The processWave.org Editor is a fully collaborative modeling application that lets you create technical diagrams with several people at the same time. All changes that you or others make to the diagram are automatically synced between all participants in real-time – just as you know it from the Pidoco Prototype Creator. It is written as an extension to Google Wave, a powerful new collaboration platform from Google, that helps you create all sorts of documents and artifacts with multiple people very quickly. If you did not have the chance to give Wave a try yet, let me explain how it works: You start a new Wave, an artifact which is often described as “equal parts conversation and document”. You then invite the other people to that Wave to let them participate. And with a click on a toolbar button you add our editor to the document, and start modeling. A typical use case is shown in this video. The cool thing is that you can use Wave’s powerful conversation capabilities to discuss the model while you create it.

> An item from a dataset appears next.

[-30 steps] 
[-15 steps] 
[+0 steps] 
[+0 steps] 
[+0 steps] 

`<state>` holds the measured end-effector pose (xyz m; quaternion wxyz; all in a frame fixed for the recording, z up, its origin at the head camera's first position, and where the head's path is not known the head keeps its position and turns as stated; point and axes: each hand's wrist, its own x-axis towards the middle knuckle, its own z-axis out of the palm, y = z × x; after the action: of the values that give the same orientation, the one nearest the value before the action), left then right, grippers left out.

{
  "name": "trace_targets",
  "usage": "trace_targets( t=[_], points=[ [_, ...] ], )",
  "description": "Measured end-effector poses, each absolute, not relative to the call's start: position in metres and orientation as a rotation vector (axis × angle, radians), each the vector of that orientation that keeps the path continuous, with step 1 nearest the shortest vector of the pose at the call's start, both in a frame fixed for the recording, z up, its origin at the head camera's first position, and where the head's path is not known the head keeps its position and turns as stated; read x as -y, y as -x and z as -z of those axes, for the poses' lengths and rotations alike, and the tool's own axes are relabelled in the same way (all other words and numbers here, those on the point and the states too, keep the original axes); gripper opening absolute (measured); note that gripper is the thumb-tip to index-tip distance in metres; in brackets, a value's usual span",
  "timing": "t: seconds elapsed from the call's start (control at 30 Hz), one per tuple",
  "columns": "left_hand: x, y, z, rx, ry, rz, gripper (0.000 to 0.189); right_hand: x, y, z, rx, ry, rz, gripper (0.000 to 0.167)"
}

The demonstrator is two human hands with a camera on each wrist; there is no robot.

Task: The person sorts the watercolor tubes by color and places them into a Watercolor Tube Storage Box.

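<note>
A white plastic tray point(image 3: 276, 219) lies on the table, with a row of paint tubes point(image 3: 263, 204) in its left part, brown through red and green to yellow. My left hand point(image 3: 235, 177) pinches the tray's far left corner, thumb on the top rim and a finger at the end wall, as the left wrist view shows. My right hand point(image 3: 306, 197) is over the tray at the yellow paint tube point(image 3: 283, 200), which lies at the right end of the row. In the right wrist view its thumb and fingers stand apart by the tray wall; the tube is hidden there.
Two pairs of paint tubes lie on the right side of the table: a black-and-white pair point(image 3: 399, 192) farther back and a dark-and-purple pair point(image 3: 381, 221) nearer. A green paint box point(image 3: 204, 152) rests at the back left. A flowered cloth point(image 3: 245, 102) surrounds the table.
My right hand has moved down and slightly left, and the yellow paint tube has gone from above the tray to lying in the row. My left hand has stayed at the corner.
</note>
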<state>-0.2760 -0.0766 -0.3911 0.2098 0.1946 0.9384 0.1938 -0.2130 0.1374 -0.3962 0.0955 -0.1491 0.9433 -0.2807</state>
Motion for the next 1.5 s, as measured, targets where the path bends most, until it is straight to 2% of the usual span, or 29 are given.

To try out the editor yourself, visit http://www.processwave.org – it is free and open source. We currently support modeling in different languages from the areas of software and process modeling, such as the Unified Modeling Language, Petri nets, Business Process Modeling Notation or Event-driven process chains. The work was done by my bachelor’s project team at Hasso Plattner Institute, the place where I study when I am not developing server components of pidoco’s Prototype Creator. Google actually liked our work so much that they invited us to demo it in a talk at Google’s biggest developer conference, Google I/O in San Francisco.